The debate over refusing to share AI data isn't simply a matter of privacy. It's also about profit and control. Behind the scenes, AI companies reap enormous profits from this model.
The global AI market reached $638 billion in 2024 and is projected to reach $1.8 trillion by 2030, according to Semrush and Statista, with user data being the primary driver for training models without licensing fees. For tech giants like Microsoft, Meta, Anthropic, and Google, user data is a goldmine.
The integration of LinkedIn with Azure and OpenAI, Meta's global AI ambitions, and Google's Gemini network all rely on continuous, large-scale data collection. The more content users create, the smarter and more profitable the systems become.
This approach to rejecting AI data sharing helps maintain an uninterrupted data supply. Users create free training materials, while companies monetize them to build products that can automate, replicate, or replace human work.
Furthermore, this creates a monopoly for the AI giants because smaller AI companies cannot compete without similarly massive amounts of data.
The winners are clear: Large AI companies create a vicious cycle where better AI attracts more users, generating more data. Meanwhile, we only receive minimal benefits like smarter recommendations, but at the cost of privacy and autonomy. In the AI economy, each user is both a product and unpaid labor.
Fighting to reclaim the right to genuine consent.
However, users are not powerless. Across Europe, privacy advocates are filing complaints against the GDPR to prevent unauthorized AI data training. Article 21 of the GDPR gives citizens the right to object to the processing of their personal data, and thousands have begun invoking this provision.
Similar privacy laws are in full force in places like India with its DPDP Act, China's PIPL, and California's Consumer Privacy Protection Act.
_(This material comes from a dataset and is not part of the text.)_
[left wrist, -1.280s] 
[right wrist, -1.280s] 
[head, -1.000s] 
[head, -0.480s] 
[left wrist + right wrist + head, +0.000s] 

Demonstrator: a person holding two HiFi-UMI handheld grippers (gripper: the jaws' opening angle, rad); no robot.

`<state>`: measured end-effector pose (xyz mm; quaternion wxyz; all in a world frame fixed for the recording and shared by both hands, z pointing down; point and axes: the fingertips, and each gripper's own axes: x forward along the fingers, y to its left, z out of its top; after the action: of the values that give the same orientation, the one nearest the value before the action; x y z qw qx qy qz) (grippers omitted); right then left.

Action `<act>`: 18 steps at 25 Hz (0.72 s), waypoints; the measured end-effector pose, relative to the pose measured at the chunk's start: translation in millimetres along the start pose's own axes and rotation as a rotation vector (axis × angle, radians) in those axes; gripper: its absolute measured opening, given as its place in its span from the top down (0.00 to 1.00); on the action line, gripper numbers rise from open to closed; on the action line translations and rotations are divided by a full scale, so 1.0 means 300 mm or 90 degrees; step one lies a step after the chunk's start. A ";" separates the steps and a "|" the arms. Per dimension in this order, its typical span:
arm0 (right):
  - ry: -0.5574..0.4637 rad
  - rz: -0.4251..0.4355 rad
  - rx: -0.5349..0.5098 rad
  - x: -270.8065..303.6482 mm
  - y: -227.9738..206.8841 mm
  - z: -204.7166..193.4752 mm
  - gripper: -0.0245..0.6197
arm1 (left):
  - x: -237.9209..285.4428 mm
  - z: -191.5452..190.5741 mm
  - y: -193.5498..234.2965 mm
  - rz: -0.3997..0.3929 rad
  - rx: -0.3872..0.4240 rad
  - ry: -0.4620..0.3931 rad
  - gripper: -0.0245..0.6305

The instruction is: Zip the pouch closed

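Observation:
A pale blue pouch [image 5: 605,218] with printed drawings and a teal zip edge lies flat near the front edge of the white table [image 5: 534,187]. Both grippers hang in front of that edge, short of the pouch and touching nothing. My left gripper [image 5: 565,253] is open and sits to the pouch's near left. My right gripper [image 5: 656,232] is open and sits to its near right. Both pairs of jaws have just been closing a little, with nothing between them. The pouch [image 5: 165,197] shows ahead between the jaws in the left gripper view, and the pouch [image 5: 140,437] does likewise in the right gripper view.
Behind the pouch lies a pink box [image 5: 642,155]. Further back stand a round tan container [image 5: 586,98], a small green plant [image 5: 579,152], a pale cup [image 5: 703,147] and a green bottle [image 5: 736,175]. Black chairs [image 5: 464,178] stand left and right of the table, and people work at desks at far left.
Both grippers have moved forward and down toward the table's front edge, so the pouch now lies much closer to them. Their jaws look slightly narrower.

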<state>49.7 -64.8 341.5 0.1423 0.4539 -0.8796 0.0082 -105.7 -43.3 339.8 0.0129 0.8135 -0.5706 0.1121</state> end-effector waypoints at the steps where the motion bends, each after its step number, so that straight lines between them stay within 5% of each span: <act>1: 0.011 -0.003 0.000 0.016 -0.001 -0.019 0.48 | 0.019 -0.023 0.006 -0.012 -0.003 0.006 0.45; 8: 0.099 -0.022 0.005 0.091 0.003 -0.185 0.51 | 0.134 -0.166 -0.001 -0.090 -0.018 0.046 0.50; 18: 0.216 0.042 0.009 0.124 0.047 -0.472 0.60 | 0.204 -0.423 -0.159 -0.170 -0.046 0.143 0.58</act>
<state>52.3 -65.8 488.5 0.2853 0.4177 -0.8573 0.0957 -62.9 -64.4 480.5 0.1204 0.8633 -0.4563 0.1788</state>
All aim to restrict technology companies' data collection, processing, and AI training, with penalties of up to 4% of global revenue for violations.
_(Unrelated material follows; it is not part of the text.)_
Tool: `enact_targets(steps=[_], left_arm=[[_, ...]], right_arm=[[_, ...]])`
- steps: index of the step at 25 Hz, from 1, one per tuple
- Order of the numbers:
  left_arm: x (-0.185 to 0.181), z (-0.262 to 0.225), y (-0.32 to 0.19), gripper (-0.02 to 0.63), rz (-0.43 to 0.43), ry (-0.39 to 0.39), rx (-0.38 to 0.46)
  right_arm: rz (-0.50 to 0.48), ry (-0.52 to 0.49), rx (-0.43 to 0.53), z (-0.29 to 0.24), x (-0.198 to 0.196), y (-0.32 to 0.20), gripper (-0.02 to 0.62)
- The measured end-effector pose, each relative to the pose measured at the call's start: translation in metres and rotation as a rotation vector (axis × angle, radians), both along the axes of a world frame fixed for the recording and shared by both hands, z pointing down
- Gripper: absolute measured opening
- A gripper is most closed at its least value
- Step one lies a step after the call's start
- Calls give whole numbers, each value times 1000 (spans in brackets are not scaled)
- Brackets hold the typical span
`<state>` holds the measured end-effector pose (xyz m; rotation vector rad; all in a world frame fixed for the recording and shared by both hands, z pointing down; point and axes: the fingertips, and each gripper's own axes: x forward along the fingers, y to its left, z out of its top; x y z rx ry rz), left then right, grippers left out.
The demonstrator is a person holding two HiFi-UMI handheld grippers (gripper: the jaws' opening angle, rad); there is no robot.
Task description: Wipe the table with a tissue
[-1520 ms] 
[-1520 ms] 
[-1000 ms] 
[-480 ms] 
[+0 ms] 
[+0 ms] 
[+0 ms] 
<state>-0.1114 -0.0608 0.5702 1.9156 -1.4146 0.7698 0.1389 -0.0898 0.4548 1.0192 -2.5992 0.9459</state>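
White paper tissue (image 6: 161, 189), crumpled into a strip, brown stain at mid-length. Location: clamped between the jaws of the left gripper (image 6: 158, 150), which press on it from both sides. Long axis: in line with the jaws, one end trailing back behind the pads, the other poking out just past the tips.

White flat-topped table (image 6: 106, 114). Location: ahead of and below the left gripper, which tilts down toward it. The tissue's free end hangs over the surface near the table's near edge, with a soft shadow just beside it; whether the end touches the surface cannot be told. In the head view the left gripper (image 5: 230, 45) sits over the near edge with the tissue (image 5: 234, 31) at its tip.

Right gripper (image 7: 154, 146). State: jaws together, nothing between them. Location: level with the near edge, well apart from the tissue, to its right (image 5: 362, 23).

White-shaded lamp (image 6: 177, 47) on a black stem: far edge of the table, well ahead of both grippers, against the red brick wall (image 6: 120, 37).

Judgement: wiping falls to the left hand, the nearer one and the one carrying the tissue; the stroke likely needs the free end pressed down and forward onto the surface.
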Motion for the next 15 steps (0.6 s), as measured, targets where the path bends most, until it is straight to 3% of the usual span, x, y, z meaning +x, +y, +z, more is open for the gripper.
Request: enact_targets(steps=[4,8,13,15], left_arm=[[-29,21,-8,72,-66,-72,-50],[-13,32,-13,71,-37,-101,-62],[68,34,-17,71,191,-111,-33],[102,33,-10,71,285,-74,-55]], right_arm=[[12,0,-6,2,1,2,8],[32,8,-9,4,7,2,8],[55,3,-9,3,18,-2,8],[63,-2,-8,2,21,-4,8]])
In other areas where privacy laws are limited, vigilance is essential. Using self-defense strategies such as browser-level security tools and disabling AI suggestions whenever they appear is effective. Learn more about ways to prevent AI chatbots from training on your data.
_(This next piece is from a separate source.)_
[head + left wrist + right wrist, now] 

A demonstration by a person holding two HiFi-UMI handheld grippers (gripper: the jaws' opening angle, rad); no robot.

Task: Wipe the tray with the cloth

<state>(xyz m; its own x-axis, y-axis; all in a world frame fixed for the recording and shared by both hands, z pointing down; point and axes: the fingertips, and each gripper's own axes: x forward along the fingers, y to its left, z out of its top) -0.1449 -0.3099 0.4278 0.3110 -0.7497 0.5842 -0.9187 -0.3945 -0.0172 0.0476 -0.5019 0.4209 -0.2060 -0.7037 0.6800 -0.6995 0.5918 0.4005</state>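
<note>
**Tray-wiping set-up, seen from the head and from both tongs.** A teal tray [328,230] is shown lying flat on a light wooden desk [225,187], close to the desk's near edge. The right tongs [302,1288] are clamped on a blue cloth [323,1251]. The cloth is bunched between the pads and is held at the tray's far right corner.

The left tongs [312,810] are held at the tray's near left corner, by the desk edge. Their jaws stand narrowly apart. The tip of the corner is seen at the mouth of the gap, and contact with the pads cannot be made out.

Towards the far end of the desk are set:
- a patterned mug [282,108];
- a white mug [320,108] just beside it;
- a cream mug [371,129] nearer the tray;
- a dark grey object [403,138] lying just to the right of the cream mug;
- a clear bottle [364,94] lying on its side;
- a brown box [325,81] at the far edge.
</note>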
Immediately disable AI training features such as LinkedIn's no-rejection option, Meta's AI settings adjustments, ChatGPT's 'improve model for everyone' option, or Copilot 's privacy controls . Delete old conversations to limit exposure and use temporary mode for sensitive queries.
The key takeaway is that collective action can change norms. If we all play our part by saying no and speaking out about our concerns, companies will be forced to seek consent instead of assuming it.
Reasons in favor of opting in
Individual vigilance is not the answer. Instead of being the exception, choosing to participate should become the norm. In this way, abuse of corporate power will be avoided and trust will be restored.
Informed consent is ensured because users will voluntarily decide to share data. By making it more difficult to hoard data, this eliminates greed and promotes ethical data collection, such as licensed datasets.
Implementing opt-in options won't slow down innovation. Instead, companies can innovate in security technologies, such as better anonymity, to attract sharers. Proton's Lumo chatbot has already done this, and it could pave the way for better practices.
People aren't against AI; many write about the technology every day. However, in this digital age, they advocate for choice. Instead of trying to exploit privacy, true innovation should respect it.
Awareness is power.
Opting in by default isn't about convenience, it's about control. The debate over policies that deny access to AI data isn't just a technical one; it's an attempt to master our own digital selves.
The fatigue of constantly having to refuse shows that tech giants are using fatigue as a tool. They win when users stop trying. Therefore, we, as users, must not give up that power.
The more normalized tacit consent becomes, the easier it is for them to act without permission. Therefore, we must remain vigilant about this reality until our data privacy is prioritized.